## Task details
Would you reproduce the whole listing exactly, dropping any pictures it holds?

## Information shown

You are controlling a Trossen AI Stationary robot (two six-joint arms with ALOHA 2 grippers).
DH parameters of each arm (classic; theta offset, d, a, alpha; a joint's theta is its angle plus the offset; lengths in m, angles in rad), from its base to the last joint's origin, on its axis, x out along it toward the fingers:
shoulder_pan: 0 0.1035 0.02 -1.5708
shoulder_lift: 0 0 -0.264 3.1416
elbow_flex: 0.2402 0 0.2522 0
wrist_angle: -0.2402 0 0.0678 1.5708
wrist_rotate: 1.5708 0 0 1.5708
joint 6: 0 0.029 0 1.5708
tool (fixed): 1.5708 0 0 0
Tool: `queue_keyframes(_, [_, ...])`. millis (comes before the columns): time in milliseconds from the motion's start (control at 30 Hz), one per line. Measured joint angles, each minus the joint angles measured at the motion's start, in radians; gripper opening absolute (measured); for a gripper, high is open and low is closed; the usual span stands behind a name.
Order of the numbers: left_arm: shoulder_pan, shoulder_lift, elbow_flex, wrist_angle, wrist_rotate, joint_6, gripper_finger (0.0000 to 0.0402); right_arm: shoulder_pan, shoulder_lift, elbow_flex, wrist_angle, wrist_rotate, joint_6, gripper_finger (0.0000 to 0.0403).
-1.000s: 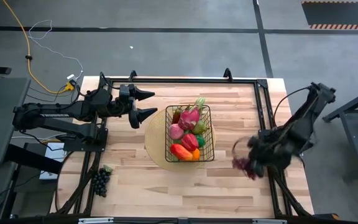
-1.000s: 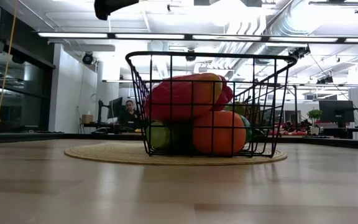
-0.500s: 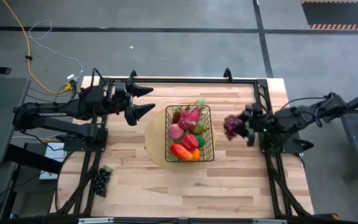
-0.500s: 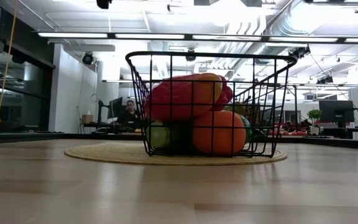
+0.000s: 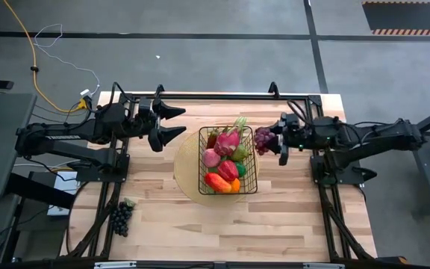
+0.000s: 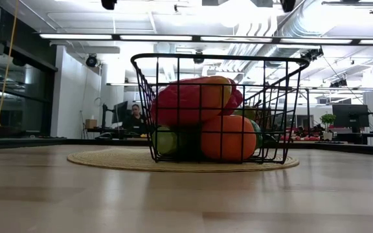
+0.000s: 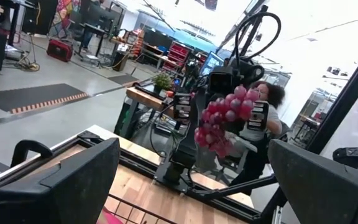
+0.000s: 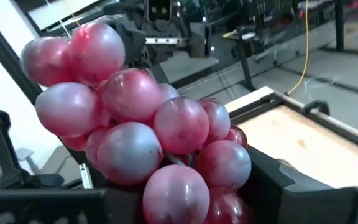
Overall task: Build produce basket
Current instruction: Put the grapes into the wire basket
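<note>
The black wire basket (image 5: 254, 166) stands on a round tan mat (image 5: 186, 166) at the table's middle. It holds a pink dragon fruit (image 5: 228, 140), red and orange peppers (image 5: 225, 176) and green pieces. My right gripper (image 5: 275, 140) is shut on a bunch of red grapes (image 5: 263, 139), high up and just right of the basket's right rim. The bunch also shows in the left wrist view (image 7: 224, 118). My left gripper (image 5: 173, 122) is open and empty, left of the basket. A dark grape bunch (image 5: 119, 217) lies on the table's near left. My right gripper pinches the red grape bunch between its two fingers at the bunch's lower back part (image 8: 185, 186); the grapes themselves hide the exact spot. The fingers lie about level and point toward the table's left. The bunch is lifted clear and sticks out ahead of the fingers.
A black frame rail (image 5: 222, 96) runs along the table's far edge and down both sides. Bare wood lies in front of the basket (image 5: 222, 224). In the low view the basket (image 6: 219, 110) stands mid-table. A person (image 7: 272, 99) sits beyond the table's right side.
My right gripper has swung from the table's near right side toward the far edge and then left toward the basket. It has turned level, pointing left, and carries the red grapes clear of the table. My left gripper has drawn back slightly to the left.
</note>
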Motion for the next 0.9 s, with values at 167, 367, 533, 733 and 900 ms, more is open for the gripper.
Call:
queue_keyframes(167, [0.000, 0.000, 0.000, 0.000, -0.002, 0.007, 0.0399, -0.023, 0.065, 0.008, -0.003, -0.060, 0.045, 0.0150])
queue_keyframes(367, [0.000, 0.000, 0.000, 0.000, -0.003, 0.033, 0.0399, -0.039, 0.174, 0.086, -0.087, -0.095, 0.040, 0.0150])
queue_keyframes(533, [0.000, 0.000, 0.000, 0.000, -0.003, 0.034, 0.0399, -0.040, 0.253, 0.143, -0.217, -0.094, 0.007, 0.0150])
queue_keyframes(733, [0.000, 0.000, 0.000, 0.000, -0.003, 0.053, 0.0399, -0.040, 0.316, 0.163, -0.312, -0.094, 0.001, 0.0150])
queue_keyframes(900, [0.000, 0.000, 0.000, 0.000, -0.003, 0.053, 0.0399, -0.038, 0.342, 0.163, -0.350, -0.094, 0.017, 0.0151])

## Response
You are controlling a Trossen AI Stationary robot (two six-joint arms with ALOHA 2 grippers).
DH parameters of each arm (classic; theta offset, d, a, alpha; a joint's theta is its angle plus the offset; lengths in m, angles in rad), from its base to the last joint's origin, on its axis, x out along it toward the fingers:
shoulder_pan: 0 0.1035 0.02 -1.5708
shoulder_lift: 0 0 -0.264 3.1416
elbow_flex: 0.2402 0 0.2522 0
wrist_angle: -0.2402 0 0.0678 1.5708
wrist_rotate: 1.5708 0 0 1.5708
joint 6: 0 0.029 0 1.5708
tool (fixed): 1.5708 0 0 0
Tool: `queue_keyframes(_, [_, ...])`. millis (comes before the columns): time in milliseconds from the motion's start (control at 30 Hz), one per line. Measured joint angles, each minus the joint angles measured at the motion's start, in radians; gripper opening absolute (measured); for a gripper, high is open and low is closed; the usual span stands behind a name.
Order of the numbers: left_arm: shoulder_pan, shoulder_lift, elbow_flex, wrist_angle, wrist_rotate, joint_6, gripper_finger (0.0000 to 0.0402); right_arm: shoulder_pan, shoulder_lift, elbow_flex, wrist_angle, wrist_rotate, joint_6, gripper_finger (0.0000 to 0.0403).
-1.000s: 
-1.000s: 
-0.500s: 
-0.500s: 
+0.000s: 
+0.000s: 
+0.000s: 
+0.000s: 
Overall task: Build produce basket
Current instruction: Put the grapes into the wire basket
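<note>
The black wire basket (image 5: 254, 166) stands on a round tan mat (image 5: 186, 166) at the table's middle. It holds a pink dragon fruit (image 5: 228, 140), red and orange peppers (image 5: 225, 176) and green pieces. My right gripper (image 5: 275, 140) is shut on a bunch of red grapes (image 5: 263, 139), high up and just right of the basket's right rim. The bunch also shows in the left wrist view (image 7: 224, 118). My left gripper (image 5: 173, 122) is open and empty, left of the basket. A dark grape bunch (image 5: 119, 217) lies on the table's near left. My right gripper pinches the red grape bunch between its two fingers at the bunch's lower back part (image 8: 185, 186); the grapes themselves hide the exact spot. The fingers lie about level and point toward the table's left. The bunch is lifted clear and sticks out ahead of the fingers.
A black frame rail (image 5: 222, 96) runs along the table's far edge and down both sides. Bare wood lies in front of the basket (image 5: 222, 224). In the low view the basket (image 6: 219, 110) stands mid-table. A person (image 7: 272, 99) sits beyond the table's right side.
My right gripper has swung from the table's near right side toward the far edge and then left toward the basket. It has turned level, pointing left, and carries the red grapes clear of the table. My left gripper has drawn back slightly to the left.
</note>
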Motion for the next 0.9 s, with values at 167, 367, 533, 733 and 900 ms, more is open for the gripper.
Call:
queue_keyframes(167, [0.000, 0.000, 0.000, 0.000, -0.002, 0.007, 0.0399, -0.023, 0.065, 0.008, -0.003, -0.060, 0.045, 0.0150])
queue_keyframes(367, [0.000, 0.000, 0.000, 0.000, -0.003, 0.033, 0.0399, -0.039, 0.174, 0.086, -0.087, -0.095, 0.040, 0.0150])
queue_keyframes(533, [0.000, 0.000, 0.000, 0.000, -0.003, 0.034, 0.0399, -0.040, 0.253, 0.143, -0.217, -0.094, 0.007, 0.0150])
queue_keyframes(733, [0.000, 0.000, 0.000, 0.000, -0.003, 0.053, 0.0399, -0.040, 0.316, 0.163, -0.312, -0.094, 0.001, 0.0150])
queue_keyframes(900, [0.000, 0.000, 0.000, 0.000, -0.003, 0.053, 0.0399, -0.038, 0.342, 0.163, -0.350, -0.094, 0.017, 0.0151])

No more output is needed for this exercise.